*Problem*. Wherever the line with "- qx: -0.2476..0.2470" sits in the listing below, transcribe from it up to and including the line with "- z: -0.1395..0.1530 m", exactly, and leave the remaining lines out.

########################################

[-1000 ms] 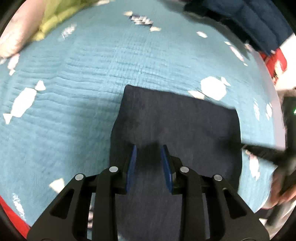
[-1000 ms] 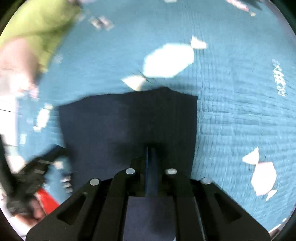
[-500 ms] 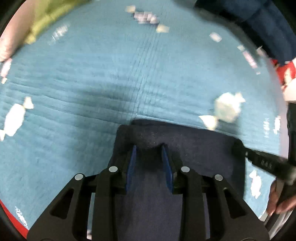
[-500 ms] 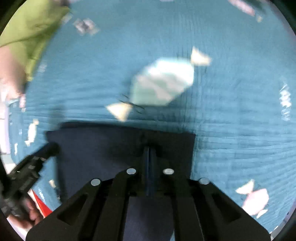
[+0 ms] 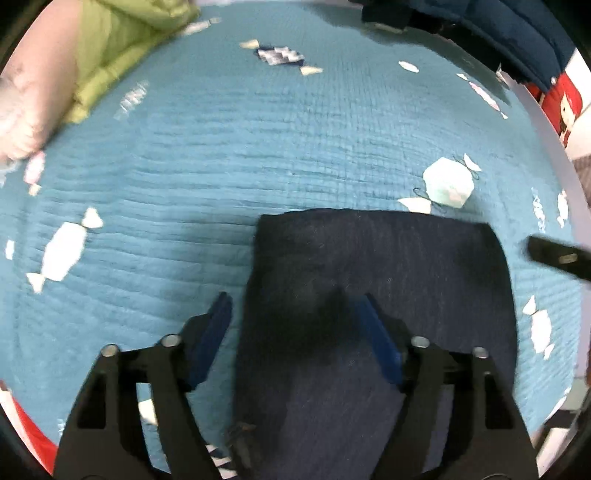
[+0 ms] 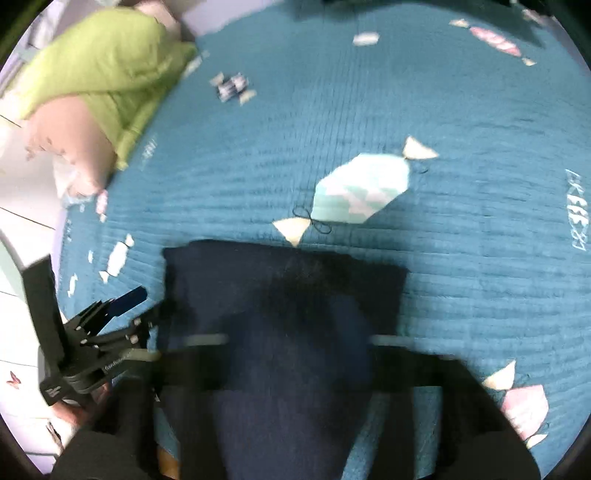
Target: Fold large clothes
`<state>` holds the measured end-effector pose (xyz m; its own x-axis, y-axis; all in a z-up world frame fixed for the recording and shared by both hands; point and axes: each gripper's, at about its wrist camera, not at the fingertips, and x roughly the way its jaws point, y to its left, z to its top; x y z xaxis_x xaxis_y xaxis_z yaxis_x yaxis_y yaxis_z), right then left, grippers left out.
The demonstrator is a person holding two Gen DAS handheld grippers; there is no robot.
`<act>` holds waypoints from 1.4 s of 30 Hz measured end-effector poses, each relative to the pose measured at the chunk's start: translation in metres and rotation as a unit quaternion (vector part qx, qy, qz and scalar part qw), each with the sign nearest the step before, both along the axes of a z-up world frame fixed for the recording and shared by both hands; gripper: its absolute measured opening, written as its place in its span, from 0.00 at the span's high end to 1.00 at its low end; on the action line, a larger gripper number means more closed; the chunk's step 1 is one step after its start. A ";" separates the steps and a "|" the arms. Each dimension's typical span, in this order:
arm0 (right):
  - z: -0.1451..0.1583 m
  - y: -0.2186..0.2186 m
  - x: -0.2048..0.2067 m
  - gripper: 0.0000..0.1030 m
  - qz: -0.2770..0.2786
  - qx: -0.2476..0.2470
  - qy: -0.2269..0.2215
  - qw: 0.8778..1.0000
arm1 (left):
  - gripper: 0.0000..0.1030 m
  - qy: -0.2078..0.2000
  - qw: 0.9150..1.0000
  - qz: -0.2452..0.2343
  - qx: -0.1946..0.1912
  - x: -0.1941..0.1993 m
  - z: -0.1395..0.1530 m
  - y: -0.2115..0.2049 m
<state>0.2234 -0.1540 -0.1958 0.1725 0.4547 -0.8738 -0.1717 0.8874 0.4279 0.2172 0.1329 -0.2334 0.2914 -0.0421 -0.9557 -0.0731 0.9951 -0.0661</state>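
Note:
A dark navy folded garment lies flat on the teal bedspread. My left gripper is open, its blue-padded jaws spread over the garment's left edge, one pad over the bedspread, one over the cloth. In the right wrist view the garment lies just ahead; my right gripper is blurred by motion, its fingers wide apart, holding nothing. The left gripper also shows in the right wrist view at the garment's left side. The right gripper's tip shows in the left wrist view.
A green quilted item and a pink pillow lie at the far left. Dark blue clothing is piled at the far right. The bedspread has candy-shaped prints. The bed edge runs along the left in the right wrist view.
Both grippers have opened and let go of the garment, which now lies folded flat. Both have drawn back a little from its far edge.

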 end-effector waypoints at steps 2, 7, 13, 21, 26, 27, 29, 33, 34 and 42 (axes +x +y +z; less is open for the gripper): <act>0.000 0.001 -0.006 0.21 0.001 0.013 -0.011 1.000 | 0.18 -0.002 1.000 -0.003 0.008 -0.010 0.003 0.001; -0.016 -0.012 -0.033 0.12 0.016 0.042 -0.009 0.999 | 0.12 0.009 0.999 -0.013 -0.028 -0.030 -0.005 0.014; -0.076 -0.013 -0.067 0.11 0.045 0.079 0.054 0.994 | 0.12 0.066 0.985 -0.023 -0.157 -0.058 -0.043 0.043; -0.107 -0.005 -0.079 0.08 0.062 0.199 0.051 0.977 | 0.12 0.074 0.932 -0.032 -0.354 -0.075 -0.089 0.077; -0.101 0.016 -0.074 0.10 0.045 0.173 0.029 0.984 | 0.51 0.076 0.901 -0.023 -0.427 -0.070 -0.102 0.071; -0.097 0.020 -0.076 0.19 0.041 0.151 0.020 0.987 | 0.57 0.074 0.907 -0.019 -0.415 -0.067 -0.103 0.065; -0.090 0.019 -0.078 0.37 0.025 0.130 0.012 0.991 | 0.67 0.062 0.914 -0.025 -0.401 -0.065 -0.096 0.056; -0.065 0.029 -0.080 0.53 0.030 0.130 -0.021 0.991 | 0.74 0.031 0.930 -0.053 -0.362 -0.062 -0.067 0.042; -0.054 0.035 -0.078 0.54 0.034 0.139 -0.031 0.989 | 0.74 0.023 0.937 -0.064 -0.343 -0.061 -0.057 0.038; 0.012 0.100 -0.030 0.56 0.071 0.180 -0.084 0.977 | 0.74 -0.042 0.961 -0.080 -0.261 -0.031 0.033 0.085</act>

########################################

*Response*.
  - qx: -0.2476..0.2470
  - qy: -0.2269..0.2215
  - qw: 0.8778..1.0000
arm1 (left):
  - gripper: 0.0000..0.1030 m
  - qy: -0.2078..0.2000
  - qw: 0.9150..1.0000
  - qz: -0.2452..0.2343
  - qx: -0.1946..0.1912
  - x: -0.1941..0.1993 m
  - z: -0.1395..0.1530 m

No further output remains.